DIRECTIONS FOR THIS TASK
The answer must consist of every line below that contains the word "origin".

SUPPLIED ENTRIES

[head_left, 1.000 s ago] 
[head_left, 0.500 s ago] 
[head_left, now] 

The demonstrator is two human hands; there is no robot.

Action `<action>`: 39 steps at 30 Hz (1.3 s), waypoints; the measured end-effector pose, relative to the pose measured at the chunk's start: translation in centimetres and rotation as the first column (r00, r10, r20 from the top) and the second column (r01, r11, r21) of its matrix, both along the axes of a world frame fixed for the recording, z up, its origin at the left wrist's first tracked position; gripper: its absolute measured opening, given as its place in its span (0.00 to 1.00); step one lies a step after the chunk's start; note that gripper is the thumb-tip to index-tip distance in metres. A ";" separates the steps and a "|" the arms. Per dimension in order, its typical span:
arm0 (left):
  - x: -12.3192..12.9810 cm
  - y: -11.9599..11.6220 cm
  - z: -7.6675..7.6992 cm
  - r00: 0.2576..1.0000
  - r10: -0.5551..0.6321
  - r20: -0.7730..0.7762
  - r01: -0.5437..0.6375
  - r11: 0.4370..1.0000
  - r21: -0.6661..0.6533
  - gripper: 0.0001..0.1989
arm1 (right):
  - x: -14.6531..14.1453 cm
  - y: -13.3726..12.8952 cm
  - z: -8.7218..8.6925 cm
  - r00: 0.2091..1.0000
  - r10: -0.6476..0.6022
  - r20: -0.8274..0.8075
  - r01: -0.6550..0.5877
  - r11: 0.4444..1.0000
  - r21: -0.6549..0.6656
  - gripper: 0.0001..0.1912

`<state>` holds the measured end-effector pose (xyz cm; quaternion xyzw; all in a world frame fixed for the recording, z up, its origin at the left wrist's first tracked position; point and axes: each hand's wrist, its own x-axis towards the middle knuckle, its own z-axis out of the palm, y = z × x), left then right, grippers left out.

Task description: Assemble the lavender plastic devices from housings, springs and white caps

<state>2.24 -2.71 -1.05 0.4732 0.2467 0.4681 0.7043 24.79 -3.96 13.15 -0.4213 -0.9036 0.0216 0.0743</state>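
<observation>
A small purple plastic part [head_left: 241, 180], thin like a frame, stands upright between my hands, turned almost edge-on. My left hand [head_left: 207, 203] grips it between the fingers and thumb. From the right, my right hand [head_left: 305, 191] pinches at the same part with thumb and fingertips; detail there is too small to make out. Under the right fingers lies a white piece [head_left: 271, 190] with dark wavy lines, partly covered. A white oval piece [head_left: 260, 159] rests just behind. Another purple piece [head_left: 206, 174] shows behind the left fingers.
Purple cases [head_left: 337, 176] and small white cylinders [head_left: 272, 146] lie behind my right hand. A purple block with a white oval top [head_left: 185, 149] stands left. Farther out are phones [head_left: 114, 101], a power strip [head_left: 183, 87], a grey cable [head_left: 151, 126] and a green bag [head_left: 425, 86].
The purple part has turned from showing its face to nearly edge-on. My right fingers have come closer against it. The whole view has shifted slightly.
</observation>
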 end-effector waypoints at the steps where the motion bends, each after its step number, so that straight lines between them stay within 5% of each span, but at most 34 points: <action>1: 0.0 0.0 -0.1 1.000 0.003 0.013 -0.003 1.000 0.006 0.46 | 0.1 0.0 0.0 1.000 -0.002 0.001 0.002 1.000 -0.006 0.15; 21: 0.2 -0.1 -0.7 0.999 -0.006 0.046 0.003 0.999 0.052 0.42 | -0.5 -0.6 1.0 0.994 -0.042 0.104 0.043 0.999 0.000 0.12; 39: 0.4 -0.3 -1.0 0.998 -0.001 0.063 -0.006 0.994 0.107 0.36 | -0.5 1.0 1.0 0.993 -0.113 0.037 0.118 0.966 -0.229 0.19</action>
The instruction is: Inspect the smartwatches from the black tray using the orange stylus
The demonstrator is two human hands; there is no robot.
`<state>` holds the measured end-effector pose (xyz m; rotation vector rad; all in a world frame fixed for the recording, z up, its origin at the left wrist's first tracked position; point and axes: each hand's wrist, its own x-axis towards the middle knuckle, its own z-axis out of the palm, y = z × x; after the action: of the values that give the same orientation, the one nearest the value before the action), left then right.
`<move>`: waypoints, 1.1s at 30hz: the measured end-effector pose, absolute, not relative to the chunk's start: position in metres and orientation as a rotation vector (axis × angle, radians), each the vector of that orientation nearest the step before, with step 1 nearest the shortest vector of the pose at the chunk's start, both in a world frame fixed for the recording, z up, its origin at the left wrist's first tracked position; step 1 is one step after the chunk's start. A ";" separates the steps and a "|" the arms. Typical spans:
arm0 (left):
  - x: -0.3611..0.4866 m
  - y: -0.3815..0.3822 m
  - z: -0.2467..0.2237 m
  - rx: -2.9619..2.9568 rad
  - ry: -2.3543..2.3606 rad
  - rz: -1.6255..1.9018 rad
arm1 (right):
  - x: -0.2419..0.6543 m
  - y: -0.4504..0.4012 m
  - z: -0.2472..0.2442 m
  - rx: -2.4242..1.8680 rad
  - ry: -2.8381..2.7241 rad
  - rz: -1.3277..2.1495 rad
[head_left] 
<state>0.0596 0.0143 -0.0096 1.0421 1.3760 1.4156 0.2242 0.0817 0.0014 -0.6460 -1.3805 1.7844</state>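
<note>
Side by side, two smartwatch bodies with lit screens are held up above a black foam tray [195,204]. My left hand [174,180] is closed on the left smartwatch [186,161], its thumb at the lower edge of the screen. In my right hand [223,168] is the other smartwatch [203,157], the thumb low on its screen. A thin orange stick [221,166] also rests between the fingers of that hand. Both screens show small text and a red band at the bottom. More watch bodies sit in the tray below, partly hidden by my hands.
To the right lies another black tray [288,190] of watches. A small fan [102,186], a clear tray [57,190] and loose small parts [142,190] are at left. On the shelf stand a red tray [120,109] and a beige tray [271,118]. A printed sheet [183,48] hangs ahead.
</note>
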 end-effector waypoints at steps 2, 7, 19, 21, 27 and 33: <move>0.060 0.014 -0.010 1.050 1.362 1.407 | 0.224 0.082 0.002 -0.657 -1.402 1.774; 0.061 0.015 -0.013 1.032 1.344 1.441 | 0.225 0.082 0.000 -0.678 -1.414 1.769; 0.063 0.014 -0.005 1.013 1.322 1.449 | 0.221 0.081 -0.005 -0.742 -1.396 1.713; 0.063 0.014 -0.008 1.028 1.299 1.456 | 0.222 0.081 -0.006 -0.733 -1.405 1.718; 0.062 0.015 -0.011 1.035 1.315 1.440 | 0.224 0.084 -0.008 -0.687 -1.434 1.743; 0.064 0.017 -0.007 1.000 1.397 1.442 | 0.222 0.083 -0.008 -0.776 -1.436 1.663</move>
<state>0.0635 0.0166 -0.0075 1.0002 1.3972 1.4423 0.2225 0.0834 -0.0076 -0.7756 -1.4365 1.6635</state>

ANSWER SECTION
Action `<action>`: 39 steps at 30 Hz (1.3 s), waypoints; the measured end-effector pose, relative to the pose measured at the chunk's start: translation in centimetres and rotation as the first column (r00, r10, r20 from the top) and the second column (r01, r11, r21) of its matrix, both along the axes of a world frame fixed for the recording, z up, its origin at the left wrist's first tracked position; gripper: its absolute measured opening, given as its place in its span (0.00 to 1.00); step one lies a step after the chunk's start; note that gripper is the thumb-tip to index-tip distance in metres. A ";" separates the steps and a "|" the arms. Per dimension in order, its typical span:
`<state>` holds the measured end-effector pose (xyz cm; quaternion xyzw; all in a world frame fixed for the recording, z up, its origin at the left wrist's first tracked position; point and axes: each hand's wrist, its own x-axis towards the middle knuckle, its own z-axis out of the palm, y = z × x), left then right, grippers left out.
`<state>` holds the measured end-effector pose (xyz m; rotation vector rad; all in a world frame fixed for the recording, z up, its origin at the left wrist's first tracked position; point and axes: each hand's wrist, its own x-axis towards the middle knuckle, its own z-axis out of the palm, y = z × x; after the action: of the values that give the same orientation, the one nearest the value before the action), left then right.
`<move>`: waypoints, 1.1s at 30hz: the measured end-effector pose, absolute, not relative to the chunk's start: position in metres and orientation as a rotation vector (axis × angle, radians), each the vector of that orientation nearest the step before, with step 1 nearest the shortest vector of the pose at the chunk's start, both in a world frame fixed for the recording, z up, its origin at the left wrist's first tracked position; step 1 is one step after the chunk's start. A ";" separates the steps and a "|" the arms. Typical spans:

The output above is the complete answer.